→ **YOUR OBJECTIVE**: Take the listing below and print exactly the lines starting at the line containing "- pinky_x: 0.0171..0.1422" and ending at the line containing "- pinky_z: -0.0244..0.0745", both ends included, and no others.
* * * * *
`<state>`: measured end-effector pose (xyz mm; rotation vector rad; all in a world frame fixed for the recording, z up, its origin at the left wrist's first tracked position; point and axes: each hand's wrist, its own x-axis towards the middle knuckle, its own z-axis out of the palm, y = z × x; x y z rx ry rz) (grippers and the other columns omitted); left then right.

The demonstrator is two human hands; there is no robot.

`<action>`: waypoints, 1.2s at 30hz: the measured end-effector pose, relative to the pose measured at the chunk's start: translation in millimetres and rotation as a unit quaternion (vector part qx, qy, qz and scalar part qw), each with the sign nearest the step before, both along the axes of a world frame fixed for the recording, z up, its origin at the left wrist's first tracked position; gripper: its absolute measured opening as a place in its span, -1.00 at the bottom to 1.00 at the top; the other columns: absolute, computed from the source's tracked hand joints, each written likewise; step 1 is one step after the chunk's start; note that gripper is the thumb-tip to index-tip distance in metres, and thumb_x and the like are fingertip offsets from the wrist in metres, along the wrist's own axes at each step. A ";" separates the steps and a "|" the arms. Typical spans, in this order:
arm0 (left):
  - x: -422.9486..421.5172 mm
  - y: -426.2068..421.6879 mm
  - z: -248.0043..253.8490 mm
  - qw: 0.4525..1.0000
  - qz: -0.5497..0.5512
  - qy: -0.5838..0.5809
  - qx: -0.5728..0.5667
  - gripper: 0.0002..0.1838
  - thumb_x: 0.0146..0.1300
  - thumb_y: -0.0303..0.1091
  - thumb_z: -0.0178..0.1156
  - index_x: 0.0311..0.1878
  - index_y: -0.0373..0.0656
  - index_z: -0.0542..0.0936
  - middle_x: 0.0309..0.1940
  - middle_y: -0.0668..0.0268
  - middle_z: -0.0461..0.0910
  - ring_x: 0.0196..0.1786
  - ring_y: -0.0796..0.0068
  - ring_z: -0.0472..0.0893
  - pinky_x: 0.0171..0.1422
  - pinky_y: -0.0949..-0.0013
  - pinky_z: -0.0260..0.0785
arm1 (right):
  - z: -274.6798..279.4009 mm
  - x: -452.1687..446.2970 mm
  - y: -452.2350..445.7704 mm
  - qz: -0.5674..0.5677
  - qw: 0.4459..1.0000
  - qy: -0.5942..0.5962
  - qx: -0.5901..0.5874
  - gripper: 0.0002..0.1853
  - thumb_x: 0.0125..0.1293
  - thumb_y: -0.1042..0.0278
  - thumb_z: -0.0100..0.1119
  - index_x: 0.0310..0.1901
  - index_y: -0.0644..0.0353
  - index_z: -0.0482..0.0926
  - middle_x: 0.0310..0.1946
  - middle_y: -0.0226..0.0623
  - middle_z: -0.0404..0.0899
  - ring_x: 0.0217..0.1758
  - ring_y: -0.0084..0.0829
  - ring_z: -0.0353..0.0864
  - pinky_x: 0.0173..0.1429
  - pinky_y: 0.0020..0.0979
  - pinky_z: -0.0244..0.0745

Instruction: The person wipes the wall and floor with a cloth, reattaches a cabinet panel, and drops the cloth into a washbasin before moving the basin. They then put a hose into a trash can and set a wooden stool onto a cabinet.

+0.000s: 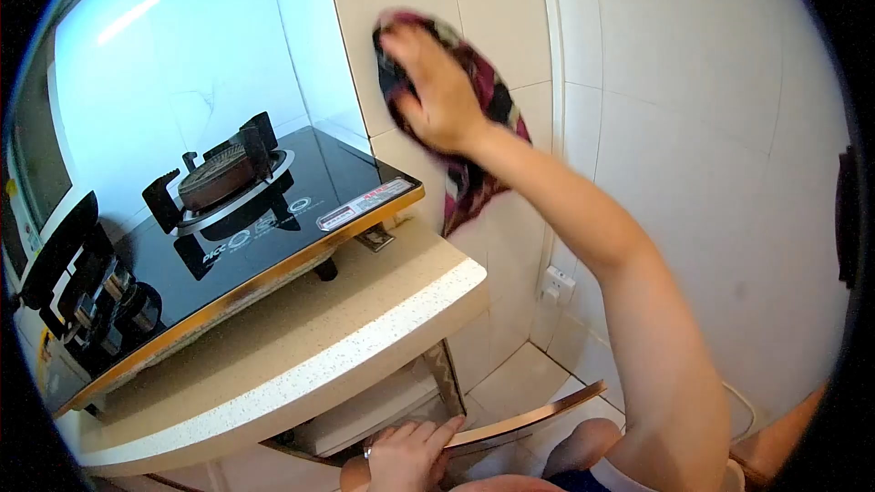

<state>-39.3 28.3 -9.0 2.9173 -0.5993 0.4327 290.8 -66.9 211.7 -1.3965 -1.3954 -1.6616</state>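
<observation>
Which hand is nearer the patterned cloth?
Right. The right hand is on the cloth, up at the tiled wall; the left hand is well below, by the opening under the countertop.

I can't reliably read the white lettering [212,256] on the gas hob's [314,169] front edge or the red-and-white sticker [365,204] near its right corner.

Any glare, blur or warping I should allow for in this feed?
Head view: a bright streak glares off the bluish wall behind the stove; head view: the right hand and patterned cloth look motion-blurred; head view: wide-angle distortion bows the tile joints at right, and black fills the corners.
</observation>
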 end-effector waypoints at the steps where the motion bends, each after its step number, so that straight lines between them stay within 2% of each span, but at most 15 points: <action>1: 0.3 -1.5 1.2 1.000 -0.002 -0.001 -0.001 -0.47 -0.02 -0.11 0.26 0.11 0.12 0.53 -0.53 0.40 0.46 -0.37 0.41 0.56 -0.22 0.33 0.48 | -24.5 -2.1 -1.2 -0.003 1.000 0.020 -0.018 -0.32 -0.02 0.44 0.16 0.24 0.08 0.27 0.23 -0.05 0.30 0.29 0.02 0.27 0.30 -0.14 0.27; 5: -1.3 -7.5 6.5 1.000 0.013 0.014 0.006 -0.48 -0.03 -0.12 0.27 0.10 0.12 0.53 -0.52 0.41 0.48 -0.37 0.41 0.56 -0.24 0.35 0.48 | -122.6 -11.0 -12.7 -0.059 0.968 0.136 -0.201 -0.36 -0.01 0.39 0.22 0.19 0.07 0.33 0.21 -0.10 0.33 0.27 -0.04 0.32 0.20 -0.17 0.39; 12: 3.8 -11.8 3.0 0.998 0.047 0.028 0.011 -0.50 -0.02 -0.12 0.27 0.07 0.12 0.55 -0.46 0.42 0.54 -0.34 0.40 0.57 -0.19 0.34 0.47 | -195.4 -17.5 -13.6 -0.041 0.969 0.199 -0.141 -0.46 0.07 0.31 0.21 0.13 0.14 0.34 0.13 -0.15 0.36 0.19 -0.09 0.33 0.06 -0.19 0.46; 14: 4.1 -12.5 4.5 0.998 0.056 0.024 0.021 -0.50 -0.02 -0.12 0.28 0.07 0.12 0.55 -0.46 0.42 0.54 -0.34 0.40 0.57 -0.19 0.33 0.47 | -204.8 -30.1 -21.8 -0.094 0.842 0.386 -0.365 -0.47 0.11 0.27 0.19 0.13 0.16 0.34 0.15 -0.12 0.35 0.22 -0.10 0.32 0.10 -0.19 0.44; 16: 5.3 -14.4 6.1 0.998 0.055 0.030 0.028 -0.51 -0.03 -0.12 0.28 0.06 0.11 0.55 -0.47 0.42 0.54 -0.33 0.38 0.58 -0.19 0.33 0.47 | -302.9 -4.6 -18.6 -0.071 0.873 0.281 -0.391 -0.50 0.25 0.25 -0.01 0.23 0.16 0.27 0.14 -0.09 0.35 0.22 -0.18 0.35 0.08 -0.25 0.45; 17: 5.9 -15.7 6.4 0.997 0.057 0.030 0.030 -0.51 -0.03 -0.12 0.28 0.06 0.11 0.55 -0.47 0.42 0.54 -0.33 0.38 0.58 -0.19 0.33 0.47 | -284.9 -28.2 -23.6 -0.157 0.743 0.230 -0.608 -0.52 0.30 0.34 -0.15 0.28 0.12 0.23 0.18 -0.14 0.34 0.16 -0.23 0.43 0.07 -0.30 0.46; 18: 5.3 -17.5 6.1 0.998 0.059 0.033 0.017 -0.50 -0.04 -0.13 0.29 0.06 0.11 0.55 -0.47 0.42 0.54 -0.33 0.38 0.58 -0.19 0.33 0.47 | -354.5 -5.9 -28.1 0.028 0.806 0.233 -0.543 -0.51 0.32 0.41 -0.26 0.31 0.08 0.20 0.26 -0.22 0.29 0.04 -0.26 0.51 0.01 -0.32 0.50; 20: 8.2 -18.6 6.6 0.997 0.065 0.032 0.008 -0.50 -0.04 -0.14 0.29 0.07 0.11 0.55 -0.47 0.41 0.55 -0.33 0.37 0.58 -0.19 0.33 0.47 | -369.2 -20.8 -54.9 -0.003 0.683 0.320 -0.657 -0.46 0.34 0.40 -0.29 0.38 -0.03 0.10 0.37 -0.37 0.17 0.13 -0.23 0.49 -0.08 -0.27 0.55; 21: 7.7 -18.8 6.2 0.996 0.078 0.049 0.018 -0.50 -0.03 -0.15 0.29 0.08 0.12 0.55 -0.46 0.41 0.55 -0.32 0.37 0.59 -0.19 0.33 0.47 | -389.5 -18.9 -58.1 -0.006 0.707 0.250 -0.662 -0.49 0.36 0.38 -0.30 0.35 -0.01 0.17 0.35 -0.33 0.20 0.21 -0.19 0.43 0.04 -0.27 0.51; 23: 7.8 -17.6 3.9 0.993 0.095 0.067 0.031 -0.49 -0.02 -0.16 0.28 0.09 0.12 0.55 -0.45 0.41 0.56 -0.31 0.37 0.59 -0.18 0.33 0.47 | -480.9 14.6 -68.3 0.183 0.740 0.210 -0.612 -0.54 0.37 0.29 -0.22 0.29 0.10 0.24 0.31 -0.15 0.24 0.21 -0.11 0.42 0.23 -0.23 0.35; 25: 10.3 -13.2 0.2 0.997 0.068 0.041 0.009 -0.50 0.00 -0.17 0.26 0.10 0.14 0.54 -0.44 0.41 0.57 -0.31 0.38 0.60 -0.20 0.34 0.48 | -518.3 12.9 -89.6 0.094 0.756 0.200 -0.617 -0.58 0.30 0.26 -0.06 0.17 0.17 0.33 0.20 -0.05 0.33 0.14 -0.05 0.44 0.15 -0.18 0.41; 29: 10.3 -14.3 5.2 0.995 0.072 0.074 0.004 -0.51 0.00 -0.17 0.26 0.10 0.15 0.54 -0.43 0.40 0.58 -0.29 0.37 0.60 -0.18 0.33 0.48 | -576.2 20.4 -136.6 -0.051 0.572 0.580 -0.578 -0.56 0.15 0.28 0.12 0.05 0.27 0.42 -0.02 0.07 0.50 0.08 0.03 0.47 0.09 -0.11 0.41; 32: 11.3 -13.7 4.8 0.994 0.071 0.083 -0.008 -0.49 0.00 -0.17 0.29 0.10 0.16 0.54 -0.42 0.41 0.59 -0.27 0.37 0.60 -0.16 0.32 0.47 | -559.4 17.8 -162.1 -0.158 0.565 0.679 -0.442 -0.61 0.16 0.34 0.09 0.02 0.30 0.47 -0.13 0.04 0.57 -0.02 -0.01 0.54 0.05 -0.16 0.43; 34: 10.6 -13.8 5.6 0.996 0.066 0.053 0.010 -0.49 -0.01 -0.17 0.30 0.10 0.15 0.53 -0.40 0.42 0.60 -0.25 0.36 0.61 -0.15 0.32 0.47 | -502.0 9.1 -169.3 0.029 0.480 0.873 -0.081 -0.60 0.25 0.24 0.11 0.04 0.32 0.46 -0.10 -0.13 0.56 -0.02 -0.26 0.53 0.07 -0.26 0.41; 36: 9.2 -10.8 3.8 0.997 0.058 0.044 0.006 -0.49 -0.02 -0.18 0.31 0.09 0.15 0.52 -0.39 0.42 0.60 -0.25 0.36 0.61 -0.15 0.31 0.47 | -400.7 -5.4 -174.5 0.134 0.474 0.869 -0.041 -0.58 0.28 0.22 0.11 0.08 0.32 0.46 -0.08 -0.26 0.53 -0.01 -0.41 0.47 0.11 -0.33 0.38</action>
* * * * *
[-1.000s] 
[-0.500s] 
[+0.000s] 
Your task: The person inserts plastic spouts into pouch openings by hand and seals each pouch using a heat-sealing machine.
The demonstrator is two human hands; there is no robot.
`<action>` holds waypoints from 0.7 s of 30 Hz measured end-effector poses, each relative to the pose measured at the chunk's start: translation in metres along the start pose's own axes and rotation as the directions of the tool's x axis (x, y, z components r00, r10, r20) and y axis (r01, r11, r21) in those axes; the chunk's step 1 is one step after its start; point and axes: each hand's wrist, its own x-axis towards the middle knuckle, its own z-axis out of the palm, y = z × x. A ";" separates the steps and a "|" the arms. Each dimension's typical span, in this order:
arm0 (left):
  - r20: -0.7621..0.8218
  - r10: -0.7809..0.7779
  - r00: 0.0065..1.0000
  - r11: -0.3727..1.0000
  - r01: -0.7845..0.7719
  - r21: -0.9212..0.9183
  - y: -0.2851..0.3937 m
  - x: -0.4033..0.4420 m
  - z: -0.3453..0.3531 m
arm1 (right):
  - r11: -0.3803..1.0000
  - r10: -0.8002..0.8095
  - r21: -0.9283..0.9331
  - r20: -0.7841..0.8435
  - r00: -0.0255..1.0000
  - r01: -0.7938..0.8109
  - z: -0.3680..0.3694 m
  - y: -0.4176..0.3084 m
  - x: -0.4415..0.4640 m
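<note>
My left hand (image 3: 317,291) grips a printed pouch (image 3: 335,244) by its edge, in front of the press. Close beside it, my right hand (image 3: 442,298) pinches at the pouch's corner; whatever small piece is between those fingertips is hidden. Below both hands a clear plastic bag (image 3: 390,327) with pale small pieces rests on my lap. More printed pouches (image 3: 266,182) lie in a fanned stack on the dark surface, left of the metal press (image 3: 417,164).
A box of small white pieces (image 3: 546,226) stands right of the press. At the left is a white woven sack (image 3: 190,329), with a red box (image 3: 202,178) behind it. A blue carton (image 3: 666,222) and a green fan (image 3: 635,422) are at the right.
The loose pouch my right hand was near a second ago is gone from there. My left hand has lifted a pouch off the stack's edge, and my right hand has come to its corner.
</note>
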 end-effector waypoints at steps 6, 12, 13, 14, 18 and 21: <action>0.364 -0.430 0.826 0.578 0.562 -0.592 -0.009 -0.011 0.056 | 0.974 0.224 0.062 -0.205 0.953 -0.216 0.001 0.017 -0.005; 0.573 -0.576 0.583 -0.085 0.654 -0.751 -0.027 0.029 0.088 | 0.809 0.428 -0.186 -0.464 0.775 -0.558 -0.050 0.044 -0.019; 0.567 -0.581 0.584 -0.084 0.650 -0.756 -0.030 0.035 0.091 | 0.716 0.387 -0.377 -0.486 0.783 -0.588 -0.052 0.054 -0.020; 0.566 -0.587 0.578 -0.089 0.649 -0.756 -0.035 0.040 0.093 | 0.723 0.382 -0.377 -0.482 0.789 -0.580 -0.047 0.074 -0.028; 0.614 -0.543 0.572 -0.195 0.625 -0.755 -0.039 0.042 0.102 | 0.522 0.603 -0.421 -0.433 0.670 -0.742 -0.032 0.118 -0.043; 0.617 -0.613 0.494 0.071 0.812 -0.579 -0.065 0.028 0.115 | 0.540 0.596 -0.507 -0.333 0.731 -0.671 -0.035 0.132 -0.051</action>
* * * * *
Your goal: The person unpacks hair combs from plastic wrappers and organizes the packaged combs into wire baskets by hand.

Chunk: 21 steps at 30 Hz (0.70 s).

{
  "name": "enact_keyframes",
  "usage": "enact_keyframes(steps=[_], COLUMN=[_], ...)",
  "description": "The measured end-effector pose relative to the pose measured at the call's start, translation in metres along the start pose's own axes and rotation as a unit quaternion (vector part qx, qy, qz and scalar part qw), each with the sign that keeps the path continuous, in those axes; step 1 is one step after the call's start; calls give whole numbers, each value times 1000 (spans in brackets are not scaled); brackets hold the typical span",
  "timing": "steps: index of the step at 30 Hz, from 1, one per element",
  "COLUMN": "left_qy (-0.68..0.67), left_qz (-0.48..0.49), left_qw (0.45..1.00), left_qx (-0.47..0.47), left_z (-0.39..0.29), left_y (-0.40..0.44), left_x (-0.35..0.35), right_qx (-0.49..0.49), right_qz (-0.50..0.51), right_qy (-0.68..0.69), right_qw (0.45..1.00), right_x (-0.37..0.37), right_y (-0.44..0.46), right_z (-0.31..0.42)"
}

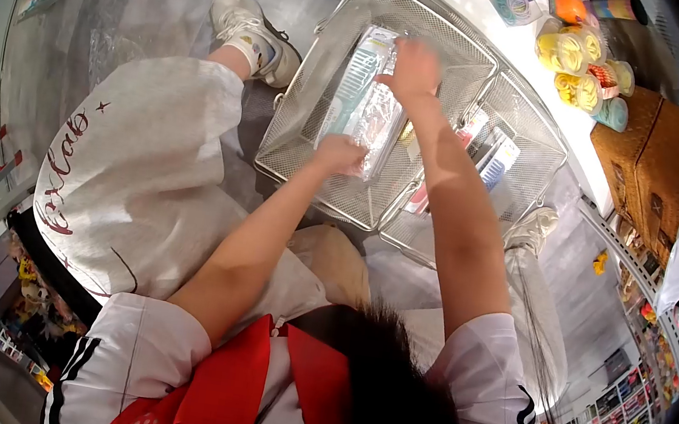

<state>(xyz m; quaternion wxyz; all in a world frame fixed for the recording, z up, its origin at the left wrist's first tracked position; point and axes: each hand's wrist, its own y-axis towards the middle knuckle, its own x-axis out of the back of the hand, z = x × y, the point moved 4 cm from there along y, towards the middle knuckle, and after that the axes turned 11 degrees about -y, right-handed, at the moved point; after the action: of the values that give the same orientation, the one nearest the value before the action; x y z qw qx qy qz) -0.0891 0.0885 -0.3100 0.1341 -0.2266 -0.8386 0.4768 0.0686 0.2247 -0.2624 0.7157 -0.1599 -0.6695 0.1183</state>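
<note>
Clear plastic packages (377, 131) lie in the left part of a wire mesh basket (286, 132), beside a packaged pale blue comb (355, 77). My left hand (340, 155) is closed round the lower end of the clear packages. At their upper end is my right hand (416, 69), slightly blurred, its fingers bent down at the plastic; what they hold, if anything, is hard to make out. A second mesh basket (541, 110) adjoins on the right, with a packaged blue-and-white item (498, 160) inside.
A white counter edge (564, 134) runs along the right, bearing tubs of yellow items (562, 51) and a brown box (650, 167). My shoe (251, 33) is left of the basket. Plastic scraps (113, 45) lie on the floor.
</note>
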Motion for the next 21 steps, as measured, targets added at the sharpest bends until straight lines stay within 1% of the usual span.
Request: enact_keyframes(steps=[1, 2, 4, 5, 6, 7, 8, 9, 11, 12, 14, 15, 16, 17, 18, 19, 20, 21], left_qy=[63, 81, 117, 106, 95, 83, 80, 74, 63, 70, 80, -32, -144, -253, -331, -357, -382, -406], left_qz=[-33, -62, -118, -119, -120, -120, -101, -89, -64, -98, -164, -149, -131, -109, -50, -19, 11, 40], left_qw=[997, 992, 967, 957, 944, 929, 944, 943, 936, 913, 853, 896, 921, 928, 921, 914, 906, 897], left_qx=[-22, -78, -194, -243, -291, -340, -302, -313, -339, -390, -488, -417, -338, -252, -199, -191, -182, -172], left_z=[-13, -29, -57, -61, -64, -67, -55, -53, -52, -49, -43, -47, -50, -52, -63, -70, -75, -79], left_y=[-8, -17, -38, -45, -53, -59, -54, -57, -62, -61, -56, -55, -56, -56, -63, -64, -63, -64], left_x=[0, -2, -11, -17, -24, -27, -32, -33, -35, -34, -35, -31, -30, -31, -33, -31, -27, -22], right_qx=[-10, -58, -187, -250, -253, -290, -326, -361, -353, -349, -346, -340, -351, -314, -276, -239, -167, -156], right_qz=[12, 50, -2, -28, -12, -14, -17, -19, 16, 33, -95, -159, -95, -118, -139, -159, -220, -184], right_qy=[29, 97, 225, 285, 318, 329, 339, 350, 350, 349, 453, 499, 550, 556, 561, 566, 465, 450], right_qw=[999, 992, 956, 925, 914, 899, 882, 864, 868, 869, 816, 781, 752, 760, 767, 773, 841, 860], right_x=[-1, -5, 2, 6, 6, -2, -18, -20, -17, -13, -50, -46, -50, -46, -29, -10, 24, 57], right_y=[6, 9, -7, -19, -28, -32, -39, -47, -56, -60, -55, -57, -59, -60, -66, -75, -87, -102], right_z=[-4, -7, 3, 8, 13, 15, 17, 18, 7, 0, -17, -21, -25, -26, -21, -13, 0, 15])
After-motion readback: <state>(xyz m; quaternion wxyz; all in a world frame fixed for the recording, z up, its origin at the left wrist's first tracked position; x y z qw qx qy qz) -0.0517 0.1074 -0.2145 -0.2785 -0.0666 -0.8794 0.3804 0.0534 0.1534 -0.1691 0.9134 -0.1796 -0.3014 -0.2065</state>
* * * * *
→ **RESULT FOR THIS TASK**:
  - pinky_x: 0.0171..0.1422
  - pinky_y: -0.0949..-0.0013
  - pinky_z: -0.0260..0.0785
arm1 (right):
  - z: -274.6798..279.4009 mm
  - x: -452.1687..446.2970 mm
  - y: -452.2350..445.7704 mm
  - qz: -0.5674..0.5677
  - qw: 0.4459..1.0000
  - qy: -0.5942..0.5962
  - qx: -0.5901..0.5874
  - gripper: 0.0002..0.1853
  - thumb_x: 0.0125..0.1293
  - thumb_y: -0.1042..0.0278
  - thumb_z: -0.0100..0.1119
  - index_x: 0.0310..0.1901
  - index_y: -0.0644..0.0353
  - index_z: -0.0482..0.0926
  - middle_x: 0.0310..0.1946
  - middle_y: -0.0226..0.0623
  - middle_z: -0.0404..0.0899
  - ring_x: 0.0217..0.1758
  - ring_y: -0.0084..0.0829
  - ring_z: -0.0353..0.0864
  - pinky_x: 0.0173..0.1429
  - pinky_y: 0.0020..0.0979
  - pinky_z: -0.0244..0.0745

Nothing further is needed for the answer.